Sin embargo, luego de un rato, empecé a inquietarme. Las preguntas me bombardeaban sin piedad. ¿Estará bien haber venido? ¿Estaré exponiendo a mis hijos a algo inadecuado? Pero si no los traía, ¿qué hacía con la tristeza de sus caritas? ¿Qué explicación les daba de por qué otras mamás sí habían llevado a sus hijos al lugar del que todos hablaban? Sería tan lindo que mis hijos jugaran en una granja, pensé. Y al segundo recordé nuestros veraneos en el campo que, siendo de las experiencias más bellas, no tiene nada de idílico. Por un lado, mi hija jamás olvidará haber sido «mamá» de unos patitos que, obedientes y en filita, la seguían a todas partes, y mi hijo hasta el día de hoy se acuer­da de una ranita que nadó con él en la piscina. Pero mis amados hijos también descubrieron que los gatos, además de ronronear, descuarti­zan ratoncitos, que los zorros se comen de dos mordiscos las gallinas y que el tierno corderito que nace viene envuelto en una membrana sanguinolenta que la señora cabra lame sin asco y que hizo que mis hijos casi se desmayaran. Ni les cuento lo amargo que me sabía el café a esas alturas de dar y dar vueltas en redondo.

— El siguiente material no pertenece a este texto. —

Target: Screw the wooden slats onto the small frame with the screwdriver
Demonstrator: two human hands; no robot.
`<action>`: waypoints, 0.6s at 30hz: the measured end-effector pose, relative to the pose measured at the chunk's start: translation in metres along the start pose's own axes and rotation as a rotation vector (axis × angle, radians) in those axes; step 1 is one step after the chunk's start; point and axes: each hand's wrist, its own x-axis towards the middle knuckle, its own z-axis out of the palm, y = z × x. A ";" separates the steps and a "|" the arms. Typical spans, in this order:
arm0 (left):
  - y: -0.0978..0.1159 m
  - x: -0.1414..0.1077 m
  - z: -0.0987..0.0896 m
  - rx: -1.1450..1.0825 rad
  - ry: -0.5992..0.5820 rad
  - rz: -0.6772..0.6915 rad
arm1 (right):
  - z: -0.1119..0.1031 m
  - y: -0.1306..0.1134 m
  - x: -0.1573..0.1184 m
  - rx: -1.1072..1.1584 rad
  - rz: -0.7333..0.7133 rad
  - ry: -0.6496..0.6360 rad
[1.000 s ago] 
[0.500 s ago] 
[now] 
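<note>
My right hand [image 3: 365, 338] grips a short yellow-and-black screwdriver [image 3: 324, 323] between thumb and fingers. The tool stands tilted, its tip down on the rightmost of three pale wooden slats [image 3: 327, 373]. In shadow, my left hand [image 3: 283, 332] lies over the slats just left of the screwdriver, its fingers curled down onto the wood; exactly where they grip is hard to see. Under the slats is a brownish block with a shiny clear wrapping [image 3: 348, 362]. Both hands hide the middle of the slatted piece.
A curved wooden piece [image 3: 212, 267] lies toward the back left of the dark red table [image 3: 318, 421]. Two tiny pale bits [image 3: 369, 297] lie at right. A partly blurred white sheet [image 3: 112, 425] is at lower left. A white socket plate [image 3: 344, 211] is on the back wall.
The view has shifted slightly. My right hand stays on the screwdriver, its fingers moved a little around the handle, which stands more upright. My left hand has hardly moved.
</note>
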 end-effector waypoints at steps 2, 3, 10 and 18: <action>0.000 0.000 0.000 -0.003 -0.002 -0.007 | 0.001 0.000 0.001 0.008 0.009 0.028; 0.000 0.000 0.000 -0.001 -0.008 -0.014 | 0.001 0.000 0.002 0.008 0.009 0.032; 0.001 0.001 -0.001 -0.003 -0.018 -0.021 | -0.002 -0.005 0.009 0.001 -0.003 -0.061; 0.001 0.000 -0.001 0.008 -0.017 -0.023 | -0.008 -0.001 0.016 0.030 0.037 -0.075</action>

Y entonces, contra todos los pronósticos, a los cuarenta minutos, hicieron su aparición las crías mías: Felipe, con la cara de satisfacción de quien viene de engullir una pizza y una bebida gaseosa hechas por él mismo, y Sofía, alardeando de unas calcomanías que había «comprado» gracias al «sueldo» que le pagaron como cajera de supermercado (actividad, por cierto, calificada como la mejor del mundo).
—¿Y, qué tal? —pregunté.
Entonces, con esa deliciosa sencillez con que hablan los niños; con esa elegancia minimalista con que se expresan; con esa capacidad mara­villosa de saber exactamente qué quieren, respondieron al unísono mi pregunta y, de paso, calmaron todas mis ansias: «Sip, no es fome, pero ¿podemos irnos al parque que está arriba? Anda di que sí, por fa, por fa».

Mis hijos rodando en una loma fue el cierre de esa jornada que tantos dolores de cabeza me había causado. Y yo, tendida en el pasto, disfrutando de las cosquillas que me hacen las hormigas que insisten en trepar a mis pies, llego a la conclusión de que, definitivamente, la mejor forma de vencer los miedos es enfrentándolos.